Même sa nièce, qui a abandonné la la maison pour se refugier chez une amie à Maïs-Gaté, après avoir découvert une balle perdue sur sa gallerie la semaine dernière, revient chez elle, confie Michel Baptiste.

Pour cet homme, la reprise des activités dans la station de camionettes à côté de la base de la Brigade d’Intervention Motorisée (BIM), est une garantie que la vie recommence  au niveau de la plaine du cul-de-sac.

Tout comme Michel Baptiste, Gaëlle Aimable( Noms d’mprunt), parle d’une situation plus au moins acceptable à Marin 36, sa zone de résidence.

“ Pour la première fois depuis le début des hostilités, vendredi et samedi dernier, j’ai pu dormir chez moi. Cependant, j’ai pu constater que la majorité des gens qui ont quitté la zone ne sont pas encore revenus”, confie la jeune fille.

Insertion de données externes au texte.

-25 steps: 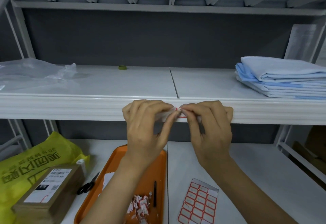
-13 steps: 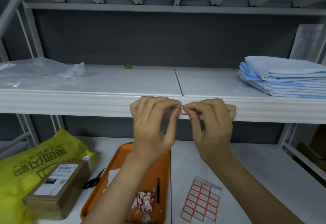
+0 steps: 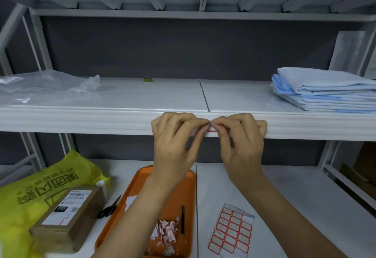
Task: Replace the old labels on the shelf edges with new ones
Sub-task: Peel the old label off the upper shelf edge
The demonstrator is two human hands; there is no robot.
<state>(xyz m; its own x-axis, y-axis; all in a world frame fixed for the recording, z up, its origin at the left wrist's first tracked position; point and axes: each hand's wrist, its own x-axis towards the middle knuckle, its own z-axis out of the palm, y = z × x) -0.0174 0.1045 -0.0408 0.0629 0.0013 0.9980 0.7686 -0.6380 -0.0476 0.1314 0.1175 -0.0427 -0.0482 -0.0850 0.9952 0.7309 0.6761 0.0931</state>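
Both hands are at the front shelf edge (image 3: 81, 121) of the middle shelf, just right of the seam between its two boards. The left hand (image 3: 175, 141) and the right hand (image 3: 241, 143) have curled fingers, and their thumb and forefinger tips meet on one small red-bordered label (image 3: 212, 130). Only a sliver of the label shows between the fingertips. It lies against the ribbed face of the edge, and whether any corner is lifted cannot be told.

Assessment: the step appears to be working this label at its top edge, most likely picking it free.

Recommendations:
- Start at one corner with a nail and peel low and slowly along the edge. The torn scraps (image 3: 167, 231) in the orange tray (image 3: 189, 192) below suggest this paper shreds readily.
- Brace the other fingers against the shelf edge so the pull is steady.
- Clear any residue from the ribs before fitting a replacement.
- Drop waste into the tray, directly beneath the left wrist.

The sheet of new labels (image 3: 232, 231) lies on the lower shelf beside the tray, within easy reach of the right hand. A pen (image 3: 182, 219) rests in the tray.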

Pour Gaëlle Aimable, ces quelques jours sans le crépitement des armes, redonnent espoir aux habitants de la plaine du cul-de-sac qui étaient obligés d’abandonner leurs maisons afin de céder du terrain aux belligérants.

Cependant, la menace d’une éventuelle reprise des hostillités plane encore sur les communes de Tabarre et de Croix-des-Bouquets.

Sur les réseaux sociaux, un individu se présentant comme membre du gang 400 mawozo, enjoint les résidents à ne pas revenir dans leurs quartiers puisque sa bande qui a dû battre en retrait, envisage une deuxieme invasion dans les zones qui, autrefois, ont été le fief du gang chen mechan.

Les habitants estiment que de telles menaces ne sont pas gratuites et appellent les forces de l’ordre à ne pas lâcher prise en ce qui a trait à leur présence dans la plaine du cul-de-sac.

15 jours après le déclenchement de la guerre, le Premier ministre Ariel Henry ne s’est toujours pas prononcé sur la situation.

Cependant, par un double tweet ce dimanche, le chef du gouvernement trouve nécessaire d’exprimer « sa solidarité et sa compassion » au peuple cubain après une explosion produite la veille sur l’île, sans peur d’être vu par ses compatriotes comme un médecin souffrant de la presbytie.